Bhinneka Tunggal Ika is the official national motto of Indonesia, inscribed in the National emblem of Indonesia, the Garuda Pancasila, written on the scroll gripped by the Garuda's claws. The phrase comes from the Old Javanese, translated to as "Unity in Diversity." The phrase is also mentioned in the Constitution of Indonesia, specifically in article 36A. The motto refers to the unity and integrity of Indonesia, a nation consisting of various cultures, regional languages, races, ethnicities, religions, and beliefs.
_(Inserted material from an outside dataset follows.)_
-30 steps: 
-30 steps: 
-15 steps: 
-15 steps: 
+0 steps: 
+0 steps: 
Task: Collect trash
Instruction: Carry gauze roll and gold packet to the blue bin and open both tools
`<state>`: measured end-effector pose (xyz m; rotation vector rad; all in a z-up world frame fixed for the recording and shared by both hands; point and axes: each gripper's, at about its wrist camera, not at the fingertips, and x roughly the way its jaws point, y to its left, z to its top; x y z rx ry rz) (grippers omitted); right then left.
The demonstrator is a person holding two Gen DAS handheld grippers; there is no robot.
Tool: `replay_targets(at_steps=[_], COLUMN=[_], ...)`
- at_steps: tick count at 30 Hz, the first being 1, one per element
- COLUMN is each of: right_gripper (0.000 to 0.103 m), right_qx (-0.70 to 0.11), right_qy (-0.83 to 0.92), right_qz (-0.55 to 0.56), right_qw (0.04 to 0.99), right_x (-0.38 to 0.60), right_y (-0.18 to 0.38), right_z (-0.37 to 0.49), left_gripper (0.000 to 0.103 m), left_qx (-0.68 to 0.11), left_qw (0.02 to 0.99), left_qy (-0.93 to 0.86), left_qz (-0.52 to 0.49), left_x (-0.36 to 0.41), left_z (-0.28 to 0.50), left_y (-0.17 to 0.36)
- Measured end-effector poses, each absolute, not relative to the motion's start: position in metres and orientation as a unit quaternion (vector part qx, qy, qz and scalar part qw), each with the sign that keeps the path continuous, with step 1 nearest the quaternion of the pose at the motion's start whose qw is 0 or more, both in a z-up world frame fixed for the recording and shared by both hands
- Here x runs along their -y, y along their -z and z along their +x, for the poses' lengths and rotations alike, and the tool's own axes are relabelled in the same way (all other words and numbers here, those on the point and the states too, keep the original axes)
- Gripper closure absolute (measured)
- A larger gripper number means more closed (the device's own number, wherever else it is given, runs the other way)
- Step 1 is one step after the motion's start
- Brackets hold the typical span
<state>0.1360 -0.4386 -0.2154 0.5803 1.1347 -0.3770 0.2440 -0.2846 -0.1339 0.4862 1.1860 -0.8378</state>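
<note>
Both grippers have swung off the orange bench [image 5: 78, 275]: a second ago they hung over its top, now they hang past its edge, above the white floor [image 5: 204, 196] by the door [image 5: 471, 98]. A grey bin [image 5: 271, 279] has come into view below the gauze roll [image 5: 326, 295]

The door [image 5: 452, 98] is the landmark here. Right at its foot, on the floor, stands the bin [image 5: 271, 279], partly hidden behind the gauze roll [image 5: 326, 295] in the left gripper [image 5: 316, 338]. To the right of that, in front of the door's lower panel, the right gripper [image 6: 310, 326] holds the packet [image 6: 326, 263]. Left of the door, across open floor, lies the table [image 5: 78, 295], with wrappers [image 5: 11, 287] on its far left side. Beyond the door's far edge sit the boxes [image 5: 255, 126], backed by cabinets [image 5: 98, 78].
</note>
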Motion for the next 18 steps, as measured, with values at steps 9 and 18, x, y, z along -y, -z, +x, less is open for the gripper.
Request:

The phrase is a quotation from an Old Javanese poem Kakawin Sutasoma, written by Mpu Tantular, a famous poet of Javanese Literature during the reign of the Majapahit empire sometime in the 14th century, under the reign of King Rājasanagara, also known as Hayam Wuruk.

Meaning
Translated word for word, bhinnêka is a sandhi form of bhinna "different" and ika; the word tunggal means "one", the word ika means "it". Literally, Bhinneka Tunggal Ika is translated as "It is different, [yet] it is one". Conventionally, the phrase is translated as "Unity in Diversity", which means that despite being diverse, the Indonesian people are still one unit. This motto is used to describe the unity and integrity of the Nation and the Unitary State of the Republic of Indonesia which consists of various cultures, regional languages, races, ethnicities, religions, and beliefs. As head of the Faculty of Philosophy of Gadjah Mada University, Rizal Mustansyir, writes, "the motto of Bhinneka Tunggal Ika explains clearly that there is diversity in various aspects of life that makes the Indonesian nation a unified and unified nation."

History

Origins 
The phrase originated from the Old Javanese poem Kakawin Sutasoma, written by Mpu Tantular, a famous poet of Javanese Literature during the reign of the Majapahit empire sometime in the 14th century, under the reign of King Rājasanagara, also known as Hayam Wuruk. The Kakawin contains epic poems written in metres. The poem is notable as it promotes tolerance between Hindus (especially Shivaites) and Buddhists.

Adoption 
The phrase Bhinneka Tunggal Ika was published in an article entitled Verspreide Geschriften which was written by a Dutch linguist orientalist Johan Hendrik Casper Kern. Kern's writings were later read by Mohammad Yamin, who then brought the phrase to the first Investigating Committee for Preparatory Work for Independence (BPUPK) session, between 29 May to 1 June 1945.

The motto Bhinneka Tunggal Ika was later incorporated into the state emblem, the Garuda Pancasila. Reporting from the Directorate General of Culture of the Republic of Indonesia, the state symbol was designed by Sultan Hamid II and announced to the public on 15 February 1950.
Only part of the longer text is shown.